Wow. Five years? Has it really been five years since that day that changed every Hokie’s life. That day that brought heartache and tragedy into countless families, not just of the 32 killed but those injured that had to put their lives back together with emotional and physical scars.
That day that to me was almost as profound and as devastating as 9/11. That day that shook my Hokie pride and for a few moments, made me shameful of being a Hokie.
But from that, that day brought us all together, and instead of dividing us, made us even stronger as a family and as Hokie Nation. From those few moments of shame came an even stronger love and pride in my alma mater.

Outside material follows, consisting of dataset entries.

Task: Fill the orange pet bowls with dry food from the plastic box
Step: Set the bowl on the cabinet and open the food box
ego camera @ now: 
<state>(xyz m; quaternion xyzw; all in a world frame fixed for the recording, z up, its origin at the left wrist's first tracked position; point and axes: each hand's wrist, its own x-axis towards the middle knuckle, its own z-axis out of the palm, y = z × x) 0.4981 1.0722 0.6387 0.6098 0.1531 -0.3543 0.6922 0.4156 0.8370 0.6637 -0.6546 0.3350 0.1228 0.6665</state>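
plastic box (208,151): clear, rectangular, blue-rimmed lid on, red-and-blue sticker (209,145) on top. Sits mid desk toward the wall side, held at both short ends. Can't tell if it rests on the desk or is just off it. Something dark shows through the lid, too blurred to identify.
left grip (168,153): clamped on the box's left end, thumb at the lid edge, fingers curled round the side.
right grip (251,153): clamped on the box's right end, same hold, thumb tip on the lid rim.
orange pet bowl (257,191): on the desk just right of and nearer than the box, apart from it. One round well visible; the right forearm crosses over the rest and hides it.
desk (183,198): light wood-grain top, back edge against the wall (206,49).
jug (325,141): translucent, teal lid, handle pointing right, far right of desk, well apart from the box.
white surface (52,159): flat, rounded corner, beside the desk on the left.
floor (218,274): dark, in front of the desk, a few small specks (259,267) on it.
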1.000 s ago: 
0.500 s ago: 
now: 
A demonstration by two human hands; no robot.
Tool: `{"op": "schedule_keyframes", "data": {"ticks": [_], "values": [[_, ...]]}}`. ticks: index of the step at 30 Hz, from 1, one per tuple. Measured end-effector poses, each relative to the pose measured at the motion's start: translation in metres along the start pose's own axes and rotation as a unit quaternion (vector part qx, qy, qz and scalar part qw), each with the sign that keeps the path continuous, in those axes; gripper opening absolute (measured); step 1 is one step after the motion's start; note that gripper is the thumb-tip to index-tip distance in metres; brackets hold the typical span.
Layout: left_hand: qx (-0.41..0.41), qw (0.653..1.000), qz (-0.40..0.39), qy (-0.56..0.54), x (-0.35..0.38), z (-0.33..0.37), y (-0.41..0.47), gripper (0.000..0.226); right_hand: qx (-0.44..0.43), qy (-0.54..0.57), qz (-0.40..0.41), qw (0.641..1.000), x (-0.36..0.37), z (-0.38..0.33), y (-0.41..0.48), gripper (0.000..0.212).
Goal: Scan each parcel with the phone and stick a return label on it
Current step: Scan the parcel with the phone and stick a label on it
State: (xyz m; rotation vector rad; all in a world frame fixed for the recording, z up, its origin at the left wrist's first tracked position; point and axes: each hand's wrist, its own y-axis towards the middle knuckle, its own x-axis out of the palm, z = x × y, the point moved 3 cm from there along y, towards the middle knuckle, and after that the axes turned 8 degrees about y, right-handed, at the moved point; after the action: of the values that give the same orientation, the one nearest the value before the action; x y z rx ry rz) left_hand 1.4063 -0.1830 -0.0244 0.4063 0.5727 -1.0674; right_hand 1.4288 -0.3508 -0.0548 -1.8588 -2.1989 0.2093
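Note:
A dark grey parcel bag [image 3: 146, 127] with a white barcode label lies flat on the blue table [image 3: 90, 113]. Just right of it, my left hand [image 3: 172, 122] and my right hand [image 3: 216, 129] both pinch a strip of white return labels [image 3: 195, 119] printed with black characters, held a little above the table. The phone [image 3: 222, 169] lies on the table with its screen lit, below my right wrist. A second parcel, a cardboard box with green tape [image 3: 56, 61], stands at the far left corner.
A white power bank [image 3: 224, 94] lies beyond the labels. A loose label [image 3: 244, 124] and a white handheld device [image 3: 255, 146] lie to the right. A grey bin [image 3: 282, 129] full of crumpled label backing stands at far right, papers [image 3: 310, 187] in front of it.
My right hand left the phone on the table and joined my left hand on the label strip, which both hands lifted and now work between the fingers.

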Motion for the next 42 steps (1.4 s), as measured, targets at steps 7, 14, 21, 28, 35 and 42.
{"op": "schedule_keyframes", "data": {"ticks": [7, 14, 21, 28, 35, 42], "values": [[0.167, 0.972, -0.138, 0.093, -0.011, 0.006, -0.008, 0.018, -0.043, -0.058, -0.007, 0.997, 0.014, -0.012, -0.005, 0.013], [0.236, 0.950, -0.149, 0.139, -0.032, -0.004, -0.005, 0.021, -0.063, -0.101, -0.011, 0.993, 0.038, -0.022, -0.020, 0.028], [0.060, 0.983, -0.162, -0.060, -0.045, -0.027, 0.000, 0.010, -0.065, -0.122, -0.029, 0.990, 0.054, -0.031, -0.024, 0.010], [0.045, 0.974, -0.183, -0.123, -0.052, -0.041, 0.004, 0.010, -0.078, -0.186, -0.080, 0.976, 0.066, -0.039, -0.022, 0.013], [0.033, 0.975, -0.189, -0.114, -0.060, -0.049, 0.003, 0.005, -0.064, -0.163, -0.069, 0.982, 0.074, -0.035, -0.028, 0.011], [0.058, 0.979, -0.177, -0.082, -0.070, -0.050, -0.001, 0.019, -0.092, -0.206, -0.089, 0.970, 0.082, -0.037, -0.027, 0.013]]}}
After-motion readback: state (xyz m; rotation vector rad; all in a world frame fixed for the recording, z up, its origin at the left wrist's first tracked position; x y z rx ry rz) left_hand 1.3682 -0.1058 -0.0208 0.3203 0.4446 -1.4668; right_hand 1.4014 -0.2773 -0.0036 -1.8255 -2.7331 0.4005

But most of all THIS day for me is about reflecting on the lives that were taken, and those that were injured. Hokies who lost their life for no other reason that sitting in their dorm, or going to their class, or going to work.
THIS day is about the heroes like Liviu Librescu, who barricaded the door with his body so his students could escape out the window. He took five bullets before a fatal shot took his life. All but one of his students escaped.

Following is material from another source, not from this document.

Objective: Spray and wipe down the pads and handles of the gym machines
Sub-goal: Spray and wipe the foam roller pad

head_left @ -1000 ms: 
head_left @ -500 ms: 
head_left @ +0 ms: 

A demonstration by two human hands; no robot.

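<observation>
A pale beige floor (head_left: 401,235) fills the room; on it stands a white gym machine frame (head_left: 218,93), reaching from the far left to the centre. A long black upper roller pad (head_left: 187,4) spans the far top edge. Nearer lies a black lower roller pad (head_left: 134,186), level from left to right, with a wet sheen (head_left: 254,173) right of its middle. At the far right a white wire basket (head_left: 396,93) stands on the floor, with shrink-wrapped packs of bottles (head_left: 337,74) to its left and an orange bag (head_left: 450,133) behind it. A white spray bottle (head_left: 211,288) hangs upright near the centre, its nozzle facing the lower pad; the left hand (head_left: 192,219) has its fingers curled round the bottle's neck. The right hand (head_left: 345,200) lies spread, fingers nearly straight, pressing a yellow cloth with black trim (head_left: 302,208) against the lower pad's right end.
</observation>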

THIS day is about reflection on how in many ways time has stood still. It doesn’t feel like five years ago to me. The pain I feel for those 32 victims, and the frustrations I feel about ‘why did this happen’ are still as fresh as they were five years ago.
THIS day is about me doing what I’ve done every Day of Remembrance — taking the day off work, reading the bio of each victim to learn about them, and thinking of them. And each year I decide I’ll do something to honor them and their lives.
This past Saturday I, along with almost 7,000 other Hokies and friends and family, participated in the 3.2 Run for Remembrance. Each year it brings thousands of Hokies to campus to run for the fallen. To remember, and to inspire.
I’ll admit it, I’m not in the best shape. My training routine in the weeks leading up consisted of quarter mile jogs while coaching my baseball team. I hadn’t run more than a half mile consecutively in probably a year. But I ran for 32 on Saturday, all 32. And outside of a brief logjam at Lane Stadium while walking through the tunnel onto the football field, I jogged the entire way, and ran the entire last mile and a half. That may not mean much to those of you that run regularly, but it meant a lot to me. I wanted to quit on many occasions, but pushed through. It is extremely trivial, but in my mind finishing that race was my way of honoring the victims. I was pushing myself, relishing the life I am blessed to have.
I hope to do more to honor those 32 Hokies taken from us in the future. Something meaningful. But a journey of a thousands miles begins with one step, and that was mine. Let’s all reflect today on those that were taken from us, and find the drive to do something meaningful, if not for them, or something else, for yourself.
I’m a Hokie, and I’m damn proud of it. WE ARE VIRGINIA TECH. WE WILL PREVAIL. Bless all 32. I’ll never forget you, we’ll never forget you.
Interesting Note: According to Jay Poole (ran the Office of Recovery and Support at VT) in this WASHINGTON POST ARTICLE, all 26 surviving students who were injured in Norris Hall returned to Virginia Tech and all graduated.